If you have swatted your kitty, punished, or yelled at your kitty, it may be scared to come to you and see you as a threat. Cats are always on high alert should your intentions be good or bad. Researchers say that cats can remember what you do to them.
- Cats never forget if you spray them with water or shoo them away.
- Cats have a fragile emotional makeup.
- Cats can snub you because of something you did.
- Your cat lets you know how they feel in the best way possible.
If your cat’s behavior takes a sudden turn, you may have to do an investigation as to why this is happening.
- Is there a new addition to the family, a baby, a new pet, or a new house?
- Did you change your routine?
- Had you accidentally stepped on your cat’s tail or tripped over your cat?
- Sometimes cats do not listen to what you say because they are not feeling well. Always be on the alert that your cat is ill.
You must seek the vet for signs such as not eating, drinking, or being lethargic. As cats age, they can develop dementia, much like humans. Cats are pros at hiding an illness until they are really ill.
Is It Normal For Cats Not To Listen To You?
Cats always listen to you, depending on their mood and if and when they respond. Something they are doing may be more important than answering your call.
I have heard cat owners say, “You cannot train a cat because they will not listen to your commands.” You can train a cat, although training a cat is more challenging than training a dog. You must take the time and patience to get your cat to listen to you.
For example, when my Lil’ Luke is inside, I will randomly say, “Lil’ Luke, Lil’ Luke.” I did this a lot when he was a kitten. He knows his name, as do my other five cats.
Most cat parents, me included, have to agree that cats understand, but can choose to completely ignore you.
- Sometimes it helps if you provide unique exercise and stimulation.

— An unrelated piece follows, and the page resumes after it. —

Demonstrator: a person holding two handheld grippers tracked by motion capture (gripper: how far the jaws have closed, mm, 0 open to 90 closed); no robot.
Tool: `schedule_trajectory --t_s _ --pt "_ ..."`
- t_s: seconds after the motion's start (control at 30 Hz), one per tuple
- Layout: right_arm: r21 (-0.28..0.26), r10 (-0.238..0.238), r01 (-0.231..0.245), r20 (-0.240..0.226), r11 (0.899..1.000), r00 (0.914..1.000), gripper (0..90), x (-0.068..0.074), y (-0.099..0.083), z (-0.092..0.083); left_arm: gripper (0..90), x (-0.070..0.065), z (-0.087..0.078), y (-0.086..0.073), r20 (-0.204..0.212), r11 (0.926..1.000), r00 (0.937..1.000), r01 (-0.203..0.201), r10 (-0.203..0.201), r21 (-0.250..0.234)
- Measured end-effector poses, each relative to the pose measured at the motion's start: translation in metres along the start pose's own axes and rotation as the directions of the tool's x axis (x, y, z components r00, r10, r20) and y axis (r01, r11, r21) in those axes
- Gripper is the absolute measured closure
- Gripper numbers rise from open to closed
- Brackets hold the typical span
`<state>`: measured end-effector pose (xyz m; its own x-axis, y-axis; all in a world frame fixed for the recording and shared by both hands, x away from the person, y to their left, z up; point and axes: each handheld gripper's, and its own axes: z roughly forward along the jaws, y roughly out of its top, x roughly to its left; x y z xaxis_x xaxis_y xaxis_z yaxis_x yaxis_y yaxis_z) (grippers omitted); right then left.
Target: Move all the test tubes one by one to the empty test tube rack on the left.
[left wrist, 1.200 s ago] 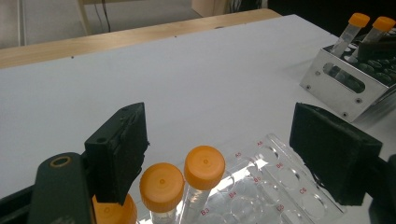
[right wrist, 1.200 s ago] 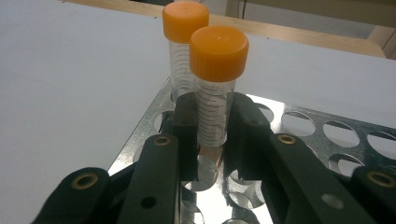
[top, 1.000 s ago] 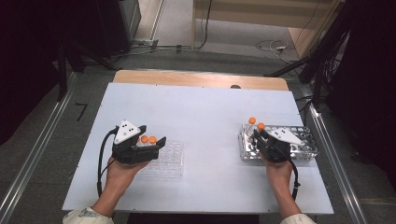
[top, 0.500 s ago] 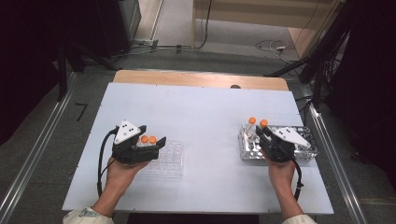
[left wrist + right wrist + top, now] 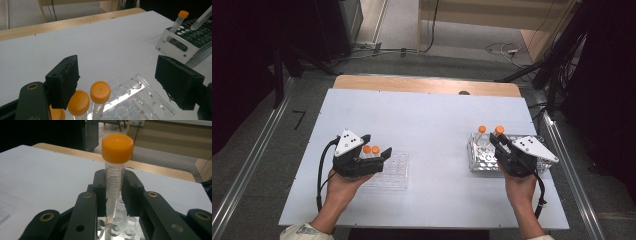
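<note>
My right gripper is shut on a clear orange-capped tube, held upright just above the metal rack. A second orange-capped tube stands in that rack's near-left corner. My left gripper hovers open over the left end of a clear plastic rack. Three orange-capped tubes stand in it, close to the left pad, and nothing is gripped.
The white table has a wooden strip along its far edge. Metal rails run along both sides. Cables trail from each gripper toward the person's forearms.
My right gripper has risen with the tube, drawing it up out of the metal rack and a little to the right. The left gripper has stayed where it was.
</note>
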<state>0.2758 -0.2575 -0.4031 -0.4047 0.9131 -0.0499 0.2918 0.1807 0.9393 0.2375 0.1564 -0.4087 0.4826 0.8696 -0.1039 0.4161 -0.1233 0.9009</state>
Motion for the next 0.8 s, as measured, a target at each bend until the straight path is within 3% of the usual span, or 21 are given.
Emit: schedule_trajectory --t_s 0.2,0.47,0.6,0.8 --pt "0.015 -0.039 0.041 -0.095 0.999 0.9947 72.5 0.023 0.001 -0.002 20.3 -0.007 -0.003 0.003 0.021 0.9997 0.9997 -0.010 0.010 -0.022" --pt "0.055 -0.069 0.082 -0.212 0.995 0.9749 72.5 0.057 -0.006 0.010 21.0 -0.024 0.008 -0.001 0.058 0.9989 0.9974 -0.045 0.044 0.014" --pt "0.077 -0.072 0.094 -0.253 0.993 0.9648 72.5 0.070 -0.010 0.015 22.3 -0.042 0.019 -0.003 0.094 0.9964 0.9926 -0.080 0.077 0.029" --pt "0.096 -0.070 0.105 -0.312 0.990 0.9474 72.5 0.085 -0.013 0.020 28.3 -0.062 0.031 -0.001 0.174 0.9960 0.9811 -0.088 0.085 0.014"
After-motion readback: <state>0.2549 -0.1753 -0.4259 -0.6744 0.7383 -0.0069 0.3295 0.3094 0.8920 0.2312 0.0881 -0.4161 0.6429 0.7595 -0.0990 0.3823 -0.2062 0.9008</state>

- Give your cat praise for being good.
- Soft, soothing, gentle words and head pats go a long way.
- Cat treats and catnip help.
Can You Train Cats To Listen To You?
I believe the most essential first step in training a cat is to make sure they know their name. Throughout the day and evening, I call each cat by name for one thing or another.
You know when a cat knows its name and when it responds. Every cat parent seems to have a different way of training their cat. The following are what many other cat parents and I found that work as follows.
- Be consistent.
- Give your kitty praise.
- Show lots of affection.
- Keep training sessions short; cats have short attention spans.
- Never yell.
- Never show you are upset.
- Keep commands at one or two words, such as “No!” or “Come!”
If my cats do not respond to “No!”, I clap my hands once, which seems to get their attention.
- Provide treats, a new toy, or praise for good behavior.
- Provide their favorite dry or moist food.